● PROBLEM DETAILS: Only the lines from the top of the data through the line containing "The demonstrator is" should be duplicated, exactly as they appear.

** Opening INPUT DATA block **

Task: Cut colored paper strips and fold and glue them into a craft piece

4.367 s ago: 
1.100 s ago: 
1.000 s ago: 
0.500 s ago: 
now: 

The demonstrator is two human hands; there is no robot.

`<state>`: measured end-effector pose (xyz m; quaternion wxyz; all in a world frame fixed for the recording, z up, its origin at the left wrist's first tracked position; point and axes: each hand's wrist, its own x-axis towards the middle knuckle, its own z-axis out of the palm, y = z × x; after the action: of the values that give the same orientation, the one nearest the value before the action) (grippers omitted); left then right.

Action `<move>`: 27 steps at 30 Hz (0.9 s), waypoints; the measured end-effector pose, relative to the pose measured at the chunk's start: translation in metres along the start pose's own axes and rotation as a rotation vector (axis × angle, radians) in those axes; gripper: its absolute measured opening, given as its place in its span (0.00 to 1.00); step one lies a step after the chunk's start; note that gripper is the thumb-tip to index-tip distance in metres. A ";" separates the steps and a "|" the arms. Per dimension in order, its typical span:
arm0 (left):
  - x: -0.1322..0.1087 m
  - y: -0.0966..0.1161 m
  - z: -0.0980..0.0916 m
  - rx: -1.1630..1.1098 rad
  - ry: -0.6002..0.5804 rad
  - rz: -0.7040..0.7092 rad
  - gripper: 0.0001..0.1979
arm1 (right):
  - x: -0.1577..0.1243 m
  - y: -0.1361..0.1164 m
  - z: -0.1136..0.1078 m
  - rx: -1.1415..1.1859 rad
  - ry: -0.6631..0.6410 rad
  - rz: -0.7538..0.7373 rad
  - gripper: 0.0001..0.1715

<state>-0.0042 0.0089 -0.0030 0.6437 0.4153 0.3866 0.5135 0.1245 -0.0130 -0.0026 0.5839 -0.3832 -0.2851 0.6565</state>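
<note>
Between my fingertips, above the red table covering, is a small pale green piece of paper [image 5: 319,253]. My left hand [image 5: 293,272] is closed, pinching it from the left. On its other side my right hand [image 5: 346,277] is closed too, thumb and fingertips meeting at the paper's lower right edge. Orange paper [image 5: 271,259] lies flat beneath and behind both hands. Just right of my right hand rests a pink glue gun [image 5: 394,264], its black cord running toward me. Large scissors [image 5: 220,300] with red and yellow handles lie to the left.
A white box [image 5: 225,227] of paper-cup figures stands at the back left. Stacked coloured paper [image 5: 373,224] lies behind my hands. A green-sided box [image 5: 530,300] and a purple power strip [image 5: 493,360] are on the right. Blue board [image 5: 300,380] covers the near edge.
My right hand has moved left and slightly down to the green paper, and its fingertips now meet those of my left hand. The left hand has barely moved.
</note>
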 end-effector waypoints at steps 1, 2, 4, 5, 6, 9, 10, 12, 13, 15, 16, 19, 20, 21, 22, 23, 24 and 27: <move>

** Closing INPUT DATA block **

● EXPECTED OUTPUT:
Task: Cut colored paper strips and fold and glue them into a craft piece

4.367 s ago: 
1.100 s ago: 
1.000 s ago: 
0.500 s ago: 
now: 

The demonstrator is two human hands; there is no robot.

The work on this exercise is done.